Hamas’ truce cry: We’ll dismantle Fatah. Really, I just love the Fatah-Hamas relationship. It’s so good for Israel and the world. Here’s what a Hamas “spokesman” says about disarming:
“It is easier to dismantle the Palestinian Authority than it is to dismantle us, and we will take them apart before anyone thinks of touching us.”
Ah, the Hamas/Fatah truce. The snark simply writes itself.
Turkey, the friend of Jews—not. France’s Le Monde polled the Turks, and 53% say they would not want to live next door to a Jew. But really, the Turks luuurve Israelis. Truly. They do. Probably a little more than they love Armenians, but I wouldn’t want to lay odds on that.
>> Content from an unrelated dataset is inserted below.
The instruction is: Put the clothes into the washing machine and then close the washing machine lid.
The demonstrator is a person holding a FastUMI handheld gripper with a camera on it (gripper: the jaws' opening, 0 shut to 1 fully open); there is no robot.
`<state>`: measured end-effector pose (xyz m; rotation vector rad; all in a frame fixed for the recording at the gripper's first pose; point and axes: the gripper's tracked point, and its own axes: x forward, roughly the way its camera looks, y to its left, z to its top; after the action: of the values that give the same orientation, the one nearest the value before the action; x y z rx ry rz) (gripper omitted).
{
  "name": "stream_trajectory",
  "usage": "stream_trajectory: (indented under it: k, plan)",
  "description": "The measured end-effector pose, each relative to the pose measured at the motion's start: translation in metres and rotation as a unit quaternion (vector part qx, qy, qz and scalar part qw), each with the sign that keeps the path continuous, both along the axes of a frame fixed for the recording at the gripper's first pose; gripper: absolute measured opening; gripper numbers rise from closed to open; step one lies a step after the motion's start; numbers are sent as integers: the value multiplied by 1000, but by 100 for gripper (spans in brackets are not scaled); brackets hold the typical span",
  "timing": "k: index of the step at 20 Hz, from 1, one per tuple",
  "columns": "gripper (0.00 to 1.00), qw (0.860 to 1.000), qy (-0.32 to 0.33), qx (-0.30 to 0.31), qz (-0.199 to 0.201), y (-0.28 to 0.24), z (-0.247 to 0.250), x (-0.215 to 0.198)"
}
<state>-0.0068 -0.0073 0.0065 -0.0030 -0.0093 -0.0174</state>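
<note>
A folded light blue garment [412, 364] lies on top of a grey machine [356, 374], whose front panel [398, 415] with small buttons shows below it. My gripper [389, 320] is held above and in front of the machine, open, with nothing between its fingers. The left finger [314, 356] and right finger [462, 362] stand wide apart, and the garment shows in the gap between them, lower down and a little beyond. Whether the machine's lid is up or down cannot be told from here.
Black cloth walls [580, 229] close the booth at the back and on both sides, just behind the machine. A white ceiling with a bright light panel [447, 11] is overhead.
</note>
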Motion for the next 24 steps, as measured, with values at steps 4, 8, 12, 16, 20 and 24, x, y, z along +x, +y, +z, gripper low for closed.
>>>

Abdullah to Obama: Forget Iran, it’s not that important. Uh-huh. We shouldn’t concentrate on Iran, because the king of Jordan is tired of hearing about Iran, Iran, Iran. It’s the Palestinians that are the key to mideast peace, you see—not the country that’s trying to build nuclear weapons, murdering American soldiers in Iraq and Afghanistan, funding terrorists in Israel, South America, and, well, all over the world, and oh yeah—violently repressig its own people. So yeah, really, Obama—what’s with the Iran obsession?
Bill Maher is a great big idiot: Want to laugh? Watch this video over at Hot Air, where Bill Maher, the world-renowned scientist, tells us how dangerous flu vaccinations are, and vaccinations in general. Biggest laugh-line: It’s not settled science, like global warming. Yes, he really says that. Like Allahpundit says, when Chris Matthews is your voice of reason—well.